EPA Commends Environmental Achievers in New Jersey
(New York, N.Y.) In celebration of Earth Day, the U.S. Environmental Protection Agency (EPA) today honored ten individuals and organizations for their outstanding efforts to protect the environment in New Jersey. Regional Administrator Alan J. Steinberg presented EPA’s Environmental Quality Awards at a ceremony in EPA’s offices in Manhattan. Mayor Cory Booker of Newark, New Jersey delivered the keynote address.
"EPA applauds the tireless dedication of the award winners, who are truly environmental champions,” said Regional Administrator Alan J. Steinberg. Their extraordinary contributions make our world a better place and remind us that individuals really can make a difference.”

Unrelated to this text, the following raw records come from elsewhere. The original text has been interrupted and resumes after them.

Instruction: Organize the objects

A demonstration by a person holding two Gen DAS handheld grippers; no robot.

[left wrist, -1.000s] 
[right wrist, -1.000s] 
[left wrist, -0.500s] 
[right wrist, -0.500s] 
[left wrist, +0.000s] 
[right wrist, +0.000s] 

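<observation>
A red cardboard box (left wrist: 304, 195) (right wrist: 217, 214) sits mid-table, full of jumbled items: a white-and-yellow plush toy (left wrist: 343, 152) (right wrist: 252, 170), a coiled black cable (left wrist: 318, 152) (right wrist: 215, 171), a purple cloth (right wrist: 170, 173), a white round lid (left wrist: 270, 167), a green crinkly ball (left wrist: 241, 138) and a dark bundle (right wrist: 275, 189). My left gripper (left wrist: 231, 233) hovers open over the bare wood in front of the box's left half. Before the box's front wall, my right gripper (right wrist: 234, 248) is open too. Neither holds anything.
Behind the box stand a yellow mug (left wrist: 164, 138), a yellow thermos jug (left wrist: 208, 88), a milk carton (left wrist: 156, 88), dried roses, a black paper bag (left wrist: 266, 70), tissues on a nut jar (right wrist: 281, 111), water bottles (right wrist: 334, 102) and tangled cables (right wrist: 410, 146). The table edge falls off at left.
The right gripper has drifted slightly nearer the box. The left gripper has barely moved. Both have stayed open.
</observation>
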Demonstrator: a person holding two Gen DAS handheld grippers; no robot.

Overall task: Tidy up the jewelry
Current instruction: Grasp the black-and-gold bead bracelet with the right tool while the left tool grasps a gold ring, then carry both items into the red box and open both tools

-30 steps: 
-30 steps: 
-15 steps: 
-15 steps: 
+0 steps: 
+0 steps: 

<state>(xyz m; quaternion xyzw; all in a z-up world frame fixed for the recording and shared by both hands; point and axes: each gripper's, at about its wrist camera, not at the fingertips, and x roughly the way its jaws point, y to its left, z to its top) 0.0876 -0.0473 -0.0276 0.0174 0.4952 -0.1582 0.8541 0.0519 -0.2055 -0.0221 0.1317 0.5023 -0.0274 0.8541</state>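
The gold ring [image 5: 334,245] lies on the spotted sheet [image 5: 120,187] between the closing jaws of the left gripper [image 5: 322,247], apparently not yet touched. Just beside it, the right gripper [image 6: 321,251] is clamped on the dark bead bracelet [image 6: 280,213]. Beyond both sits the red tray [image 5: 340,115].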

2007 ENVIRONMENTAL QUALITY AWARD WINNERS
Lake Hopatcong Commission
Landing, New Jersey
In 2001, the Lake Hopatcong Commission was created to protect and preserve its namesake, New Jersey’s largest inland lake and its surrounding watershed. Bill Clark was the first person employed by the commission and his name became synonymous with the group’s accomplishments. He was a leading advocate and supporter of the “Save the Lake 2000” campaign that spearheaded the legislation to create the commission. During the last five-foot drawdown of the lake, he and his team of field staff and volunteers removed 3,000 tires and almost five tons of metal debris from the lake. Mr. Clark is honored with the Environmental Quality Award posthumously.
Montclair, New Jersey
As the environmental justice and North Jersey organizer for the New Jersey Environmental Federation, Kim Gaddy has helped implement a number of programs to reduce toxic emissions in North Jersey including the “Kids Clean Air Zone.” This program promotes the introduction of diesel reduction strategies near high-traffic children’s areas such as schoolyards and daycare centers. She has also worked with the town of Irvington to eliminate pesticide use in town parks and playgrounds and utilize “green” cleaning products in public facilities.
Boonton, New Jersey
Natalie Pisarcik, a resident of Boonton, New Jersey, is an advocate for a cleaner Rockaway River. She is treasurer and past secretary of the Rockaway River Watershed Cabinet and past president and co-founder of the Rockaway River Coalition. Natalie became involved with the local chapter of the Appalachian Mountain Club and, along with other club members, has conducted numerous canoe cleanups along the Rockaway River. To date, she and her fellow environmentalists have successfully pulled out nearly 100 used tires from its waters, along with 130 bags of trash.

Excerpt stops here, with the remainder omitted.